To configure the AD scanner:

  1. From the left navigation panel, click Asset Management.
  2. In the left pane, click Computers.
  3. From the top toolbar, click (General Actions) and click Directory Scanner.

    The Scanner window opens.

  4. Fill in this information:
    Section Required Information
    Connect from computer
    • Computer name - Select a computer as your AD scanner.

    AD Login details
    • User name (AD) - Enter the user name to access the Active Directory.

    • Domain name - Enter the domain of the Active Directory.

    • Password (AD) - Enter the password to access the Active Directory.

    AD Connection
    • Domain controller - Enter the name of the Domain controller.

    • Port - Enter the number of the listening port on the Domain controller.

    • Use SSL communication (recommended) - Select this checkbox if you want the connection between the AD scanner to the Domain Controller to be over SSL.

    • LDAP Path - The address of the scanned directory server.

    • Search filter - If required, enter search criteria to selectively sync only matching entries from the directory server. For more information, see LDAP syntax.

    • Sync AD every - Specify the time interval in minutes for the system to initiate the scan.
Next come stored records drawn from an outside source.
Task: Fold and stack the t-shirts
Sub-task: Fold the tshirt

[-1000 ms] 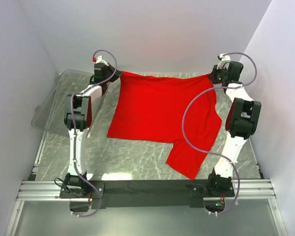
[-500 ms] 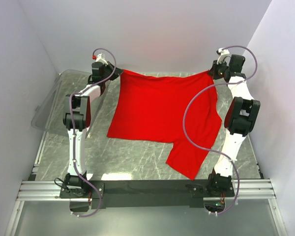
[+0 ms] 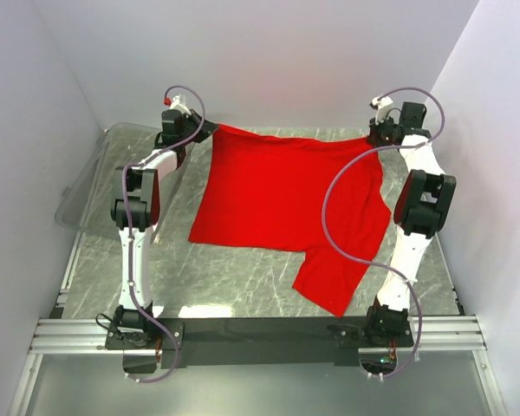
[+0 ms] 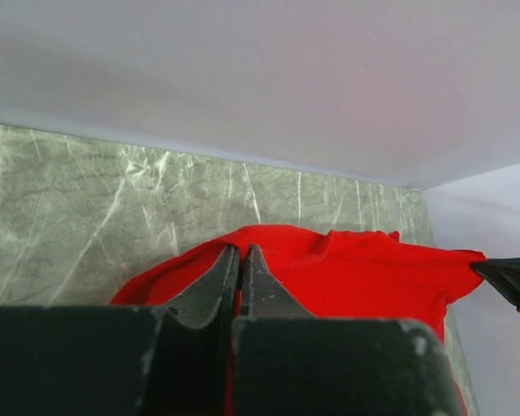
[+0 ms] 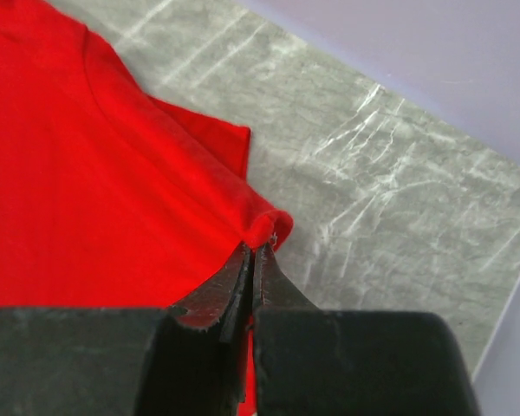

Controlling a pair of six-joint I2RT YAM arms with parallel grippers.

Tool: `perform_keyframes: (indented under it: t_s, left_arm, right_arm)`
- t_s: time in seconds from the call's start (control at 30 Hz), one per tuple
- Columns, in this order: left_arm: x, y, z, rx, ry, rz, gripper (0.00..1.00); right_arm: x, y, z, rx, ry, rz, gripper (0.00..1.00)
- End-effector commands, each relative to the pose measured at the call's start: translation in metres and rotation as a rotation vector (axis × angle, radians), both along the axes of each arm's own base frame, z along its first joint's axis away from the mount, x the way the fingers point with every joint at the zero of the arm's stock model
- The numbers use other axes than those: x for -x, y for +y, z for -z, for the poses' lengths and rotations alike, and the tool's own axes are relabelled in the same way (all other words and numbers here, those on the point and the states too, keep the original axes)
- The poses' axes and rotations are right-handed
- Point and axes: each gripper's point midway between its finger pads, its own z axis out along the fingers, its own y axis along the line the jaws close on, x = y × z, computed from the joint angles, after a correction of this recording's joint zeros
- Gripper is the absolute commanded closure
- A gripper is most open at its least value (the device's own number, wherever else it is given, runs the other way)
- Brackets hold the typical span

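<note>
- T-shirt [image 3: 286,195], red, lies spread across the middle of the table [image 3: 243,273]. Its far edge is pulled taut between my two claws near the back wall.
- My left claw [image 3: 210,130] is pinched shut on the far left corner of the cloth. The left wrist view shows the fingers together with red fabric between them.
- My right claw [image 3: 370,134] is likewise clamped on the far right corner, with a small bunch of hem caught at the fingertips.
- Progress: I judge this to be early. The shirt is being straightened and I see no clear fold made. One sleeve sticks out at the near right; I cannot tell where the other is.
- Left to do: the folds, then placing it as a stack.
- Count: one t-shirt, one clear plastic bin [image 3: 91,186] at the left of the table, two arms, no stack.
</note>
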Motion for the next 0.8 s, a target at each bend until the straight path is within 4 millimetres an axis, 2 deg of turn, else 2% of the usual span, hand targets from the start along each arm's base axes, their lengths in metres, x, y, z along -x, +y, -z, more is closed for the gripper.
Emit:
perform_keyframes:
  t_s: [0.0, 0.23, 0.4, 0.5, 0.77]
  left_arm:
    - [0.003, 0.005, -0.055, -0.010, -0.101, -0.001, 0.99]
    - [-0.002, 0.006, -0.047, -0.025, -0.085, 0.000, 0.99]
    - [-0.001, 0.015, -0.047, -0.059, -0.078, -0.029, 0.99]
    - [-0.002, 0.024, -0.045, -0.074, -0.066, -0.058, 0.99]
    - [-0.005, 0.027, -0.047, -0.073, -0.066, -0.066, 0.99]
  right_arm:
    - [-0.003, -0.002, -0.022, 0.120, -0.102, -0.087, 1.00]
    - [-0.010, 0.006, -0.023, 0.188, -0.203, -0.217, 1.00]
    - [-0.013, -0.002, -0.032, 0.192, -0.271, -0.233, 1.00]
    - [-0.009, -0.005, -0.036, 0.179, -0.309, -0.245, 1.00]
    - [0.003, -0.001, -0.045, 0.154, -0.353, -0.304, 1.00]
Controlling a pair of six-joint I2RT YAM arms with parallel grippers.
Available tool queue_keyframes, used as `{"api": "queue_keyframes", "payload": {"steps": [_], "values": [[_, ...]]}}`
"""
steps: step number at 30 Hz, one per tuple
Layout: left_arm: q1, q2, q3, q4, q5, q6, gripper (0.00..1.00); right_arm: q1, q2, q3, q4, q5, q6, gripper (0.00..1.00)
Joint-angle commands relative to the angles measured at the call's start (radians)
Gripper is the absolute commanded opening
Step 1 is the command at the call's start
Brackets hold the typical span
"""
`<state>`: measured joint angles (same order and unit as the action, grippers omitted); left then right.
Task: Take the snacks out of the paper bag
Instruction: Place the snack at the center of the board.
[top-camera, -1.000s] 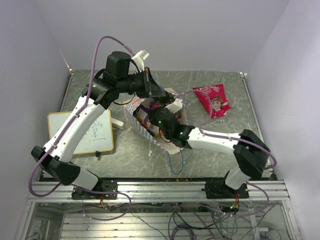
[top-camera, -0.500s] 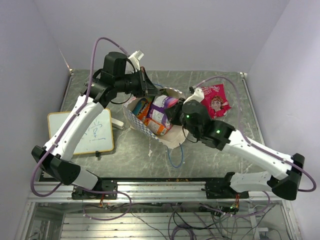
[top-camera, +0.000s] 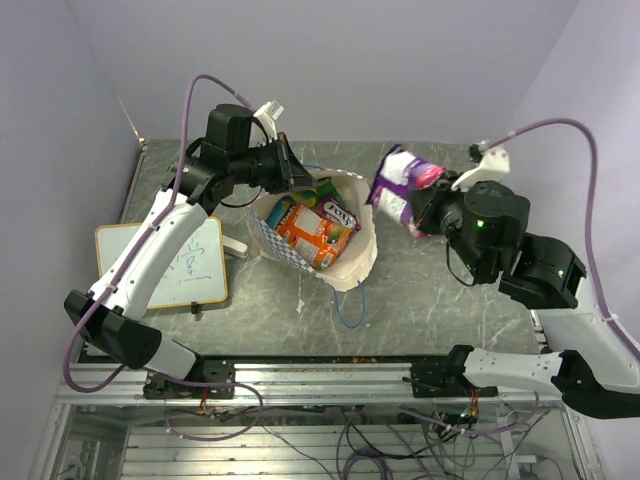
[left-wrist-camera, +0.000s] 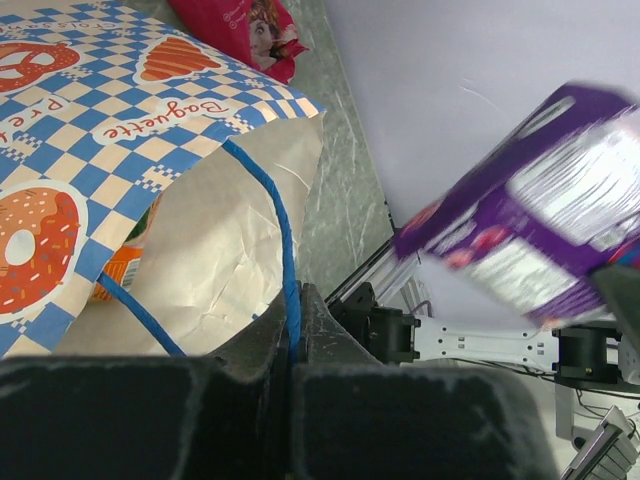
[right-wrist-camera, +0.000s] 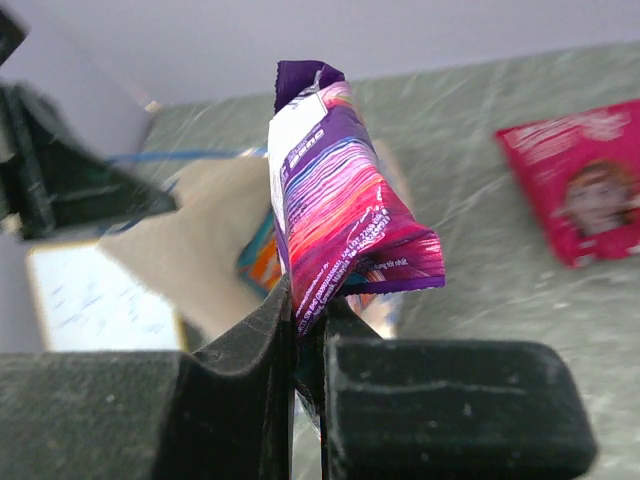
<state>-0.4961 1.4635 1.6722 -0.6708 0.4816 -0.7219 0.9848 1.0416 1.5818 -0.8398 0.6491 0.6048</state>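
1. Right gripper (right-wrist-camera: 305, 312) is clamped on the lower edge of a purple-and-pink packet (right-wrist-camera: 335, 215), which is held in the air right of centre in the top view, beside the paper bag (top-camera: 358, 258).
2. Left gripper (left-wrist-camera: 293, 325) is pinched tight on the blue cord handle (left-wrist-camera: 286, 235) at the bag's upper-left rim.
3. An orange packet (top-camera: 312, 235) and other packets are seen inside the open bag.
4. A red-pink packet (right-wrist-camera: 585, 185) is seen lying flat on the table (top-camera: 430, 290), at the right of the right wrist view.

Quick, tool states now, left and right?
Left tool: closed on the blue cord handle of the paper bag.
Right tool: closed on a purple snack packet.
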Motion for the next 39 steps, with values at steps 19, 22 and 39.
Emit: {"api": "queue_keyframes", "payload": {"steps": [19,22,39], "values": [[0.008,0.038,0.111,-0.114,-0.072,-0.044,0.07,-0.868,0.455,-0.240,0.764,-0.415,0.084,0.00],[0.008,0.037,0.110,-0.112,-0.076,-0.052,0.07,-0.941,0.488,-0.315,0.886,-0.517,0.215,0.00],[0.008,0.093,0.198,-0.186,-0.074,-0.010,0.07,-1.101,0.793,-0.655,1.264,-0.607,0.493,0.00]]}}
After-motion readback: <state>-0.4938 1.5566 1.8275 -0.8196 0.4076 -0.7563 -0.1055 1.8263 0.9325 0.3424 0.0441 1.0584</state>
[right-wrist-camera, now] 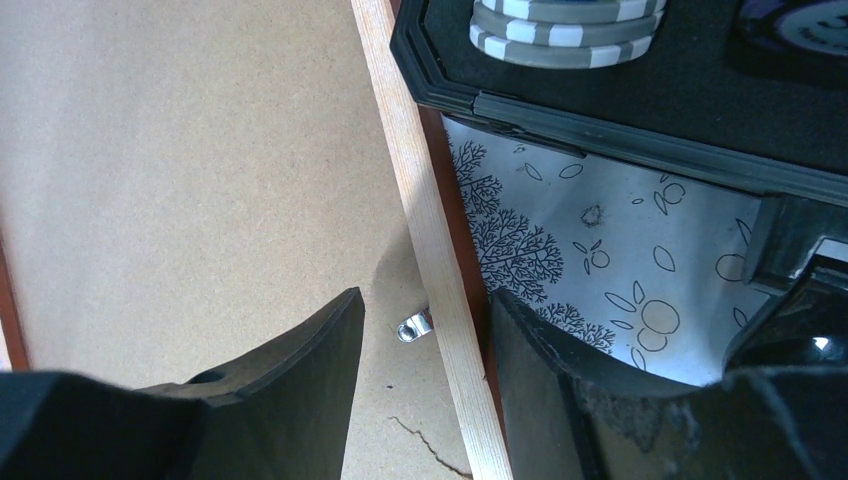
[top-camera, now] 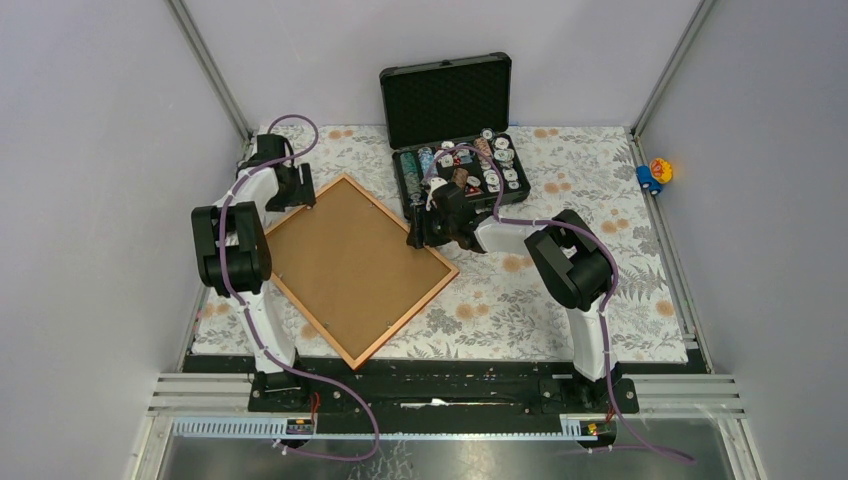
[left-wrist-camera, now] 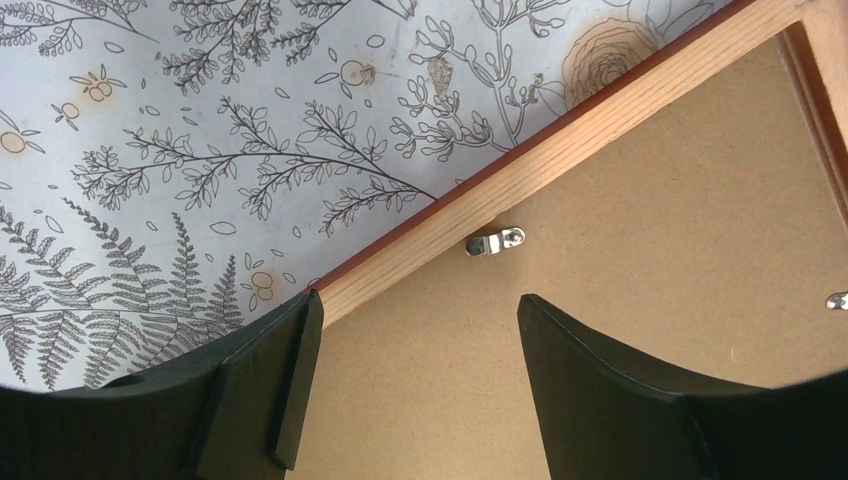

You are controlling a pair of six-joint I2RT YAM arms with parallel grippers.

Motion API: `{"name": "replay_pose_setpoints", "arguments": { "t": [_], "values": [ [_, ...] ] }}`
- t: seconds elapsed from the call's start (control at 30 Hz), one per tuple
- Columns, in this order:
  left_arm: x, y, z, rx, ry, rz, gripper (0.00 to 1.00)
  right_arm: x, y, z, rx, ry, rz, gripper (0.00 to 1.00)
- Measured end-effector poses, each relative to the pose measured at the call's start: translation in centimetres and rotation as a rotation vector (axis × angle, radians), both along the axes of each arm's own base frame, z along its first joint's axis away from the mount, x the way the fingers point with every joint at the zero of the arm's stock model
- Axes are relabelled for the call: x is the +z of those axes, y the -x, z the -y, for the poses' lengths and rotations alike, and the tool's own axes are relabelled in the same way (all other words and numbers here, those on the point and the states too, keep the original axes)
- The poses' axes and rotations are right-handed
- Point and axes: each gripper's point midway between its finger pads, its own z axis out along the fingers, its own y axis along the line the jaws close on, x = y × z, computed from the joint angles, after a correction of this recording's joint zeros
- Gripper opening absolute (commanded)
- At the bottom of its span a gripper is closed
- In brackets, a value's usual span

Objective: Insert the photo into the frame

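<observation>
The frame (top-camera: 405, 318) lies face down on the floral cloth, turned like a diamond. A brown backing board (top-camera: 350, 265) fills it. The photo is hidden. My left gripper (top-camera: 290, 190) hovers at the frame's far left side. In the left wrist view it (left-wrist-camera: 418, 298) is open over the board (left-wrist-camera: 650, 230), beside the wooden rail (left-wrist-camera: 560, 150) and a metal clip (left-wrist-camera: 497, 241). My right gripper (top-camera: 420, 235) is at the frame's right side. In the right wrist view it (right-wrist-camera: 426, 294) is open, straddling the rail (right-wrist-camera: 415, 190) and a clip (right-wrist-camera: 415, 325).
An open black case (top-camera: 450, 100) with poker chips (top-camera: 470, 160) stands just behind the frame's right side, close to the right gripper; its edge (right-wrist-camera: 600, 130) and grey chips (right-wrist-camera: 560, 25) show in the right wrist view. A small blue and yellow toy (top-camera: 655, 172) sits at the far right.
</observation>
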Motion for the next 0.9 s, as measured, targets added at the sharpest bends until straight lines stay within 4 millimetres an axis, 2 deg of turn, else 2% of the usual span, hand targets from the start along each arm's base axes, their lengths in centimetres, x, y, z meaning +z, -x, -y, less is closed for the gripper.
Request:
{"name": "replay_pose_setpoints", "arguments": {
  "t": [0.33, 0.57, 0.73, 0.9],
  "values": [
    [-1.8, 0.2, -0.4, -0.009, -0.028, -0.044, 0.79, 0.0, 0.0, 0.0, 0.001, -0.003, -0.003, 0.57],
    [-2.4, 0.2, -0.9, 0.003, -0.047, -0.056, 0.73, 0.0, 0.0, 0.0, 0.001, -0.004, -0.003, 0.56],
    [-2.5, 0.0, -1.1, 0.021, -0.042, -0.055, 0.79, 0.0, 0.0, 0.0, 0.001, -0.004, -0.003, 0.56],
    [-2.6, -0.3, -1.1, 0.038, -0.029, -0.049, 0.80, 0.0, 0.0, 0.0, 0.001, -0.005, -0.003, 0.56]
  ]
}}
Supported range is 5 (min) to 240 (max) minutes.

      Note:
      • If you set a value outside the supported range (for example 4 or 241), the system resets the value to the closest threshold value.

      • The recommended time interval is 120 minutes.

When you create a new AD scanner, the organization directory scan is automatically disabled.

To see information on your activated AD scanners, go to the Endpoint Settings view.

Note:

You can also open the AD scanner configuration pop-up from Endpoint Settings > AD Scanners > Default Scanner > Setup full Active Directory sync.